> [Task statement] The following data has a line with "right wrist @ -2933" and a line with "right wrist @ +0". Write out exactly those lines and all the lines between them.

> [Information shown]
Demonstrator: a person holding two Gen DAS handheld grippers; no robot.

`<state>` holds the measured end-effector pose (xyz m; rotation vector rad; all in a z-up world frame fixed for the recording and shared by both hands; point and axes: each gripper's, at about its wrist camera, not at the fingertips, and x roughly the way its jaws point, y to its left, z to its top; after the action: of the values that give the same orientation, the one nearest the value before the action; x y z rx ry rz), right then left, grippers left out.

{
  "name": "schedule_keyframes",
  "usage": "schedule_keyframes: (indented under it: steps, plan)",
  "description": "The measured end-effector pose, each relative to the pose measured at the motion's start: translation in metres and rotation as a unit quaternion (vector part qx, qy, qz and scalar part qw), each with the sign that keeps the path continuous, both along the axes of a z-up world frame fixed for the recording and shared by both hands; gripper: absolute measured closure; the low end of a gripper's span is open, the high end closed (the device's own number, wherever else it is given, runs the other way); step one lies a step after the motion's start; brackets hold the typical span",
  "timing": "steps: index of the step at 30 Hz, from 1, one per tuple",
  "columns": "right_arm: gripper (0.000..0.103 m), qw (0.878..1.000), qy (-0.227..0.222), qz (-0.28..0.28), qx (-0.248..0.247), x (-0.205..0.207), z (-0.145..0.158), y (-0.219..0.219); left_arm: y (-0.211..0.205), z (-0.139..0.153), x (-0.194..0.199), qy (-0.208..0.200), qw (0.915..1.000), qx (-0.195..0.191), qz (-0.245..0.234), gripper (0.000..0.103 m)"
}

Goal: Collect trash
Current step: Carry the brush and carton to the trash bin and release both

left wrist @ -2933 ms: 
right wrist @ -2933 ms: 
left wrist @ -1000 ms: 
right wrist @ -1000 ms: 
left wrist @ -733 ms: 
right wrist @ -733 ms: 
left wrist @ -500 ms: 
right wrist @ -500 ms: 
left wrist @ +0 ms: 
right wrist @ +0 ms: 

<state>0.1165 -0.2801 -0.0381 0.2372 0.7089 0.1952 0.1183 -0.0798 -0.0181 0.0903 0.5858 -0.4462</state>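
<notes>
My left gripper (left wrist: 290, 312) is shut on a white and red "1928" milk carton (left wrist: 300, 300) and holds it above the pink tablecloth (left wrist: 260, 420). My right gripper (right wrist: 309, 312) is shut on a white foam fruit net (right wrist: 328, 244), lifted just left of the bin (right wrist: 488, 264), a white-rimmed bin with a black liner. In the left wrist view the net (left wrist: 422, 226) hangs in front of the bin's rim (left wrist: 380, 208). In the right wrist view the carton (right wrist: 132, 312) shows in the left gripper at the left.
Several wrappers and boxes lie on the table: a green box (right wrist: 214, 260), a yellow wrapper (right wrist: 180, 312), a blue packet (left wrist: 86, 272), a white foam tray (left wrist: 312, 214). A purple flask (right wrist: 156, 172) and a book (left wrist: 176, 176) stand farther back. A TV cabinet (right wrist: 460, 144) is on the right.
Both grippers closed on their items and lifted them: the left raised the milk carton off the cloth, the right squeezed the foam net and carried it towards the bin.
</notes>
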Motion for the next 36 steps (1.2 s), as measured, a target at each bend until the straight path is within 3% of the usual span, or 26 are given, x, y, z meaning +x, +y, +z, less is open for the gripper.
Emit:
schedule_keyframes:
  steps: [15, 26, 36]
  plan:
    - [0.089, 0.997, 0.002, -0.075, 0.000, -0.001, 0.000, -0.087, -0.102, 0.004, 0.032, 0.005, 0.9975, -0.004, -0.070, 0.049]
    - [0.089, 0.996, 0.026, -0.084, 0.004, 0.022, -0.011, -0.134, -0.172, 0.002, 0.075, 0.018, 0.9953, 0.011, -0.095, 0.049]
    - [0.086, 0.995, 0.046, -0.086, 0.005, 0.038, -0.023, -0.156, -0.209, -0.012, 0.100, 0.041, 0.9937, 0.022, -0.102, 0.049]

> [Exercise response]
right wrist @ -2933 ms: 
left wrist @ -1000 ms: 
right wrist @ -1000 ms: 
left wrist @ -733 ms: 
right wrist @ -733 ms: 
left wrist @ -500 ms: 
right wrist @ -500 ms: 
left wrist @ +0 ms: 
right wrist @ +0 ms: 

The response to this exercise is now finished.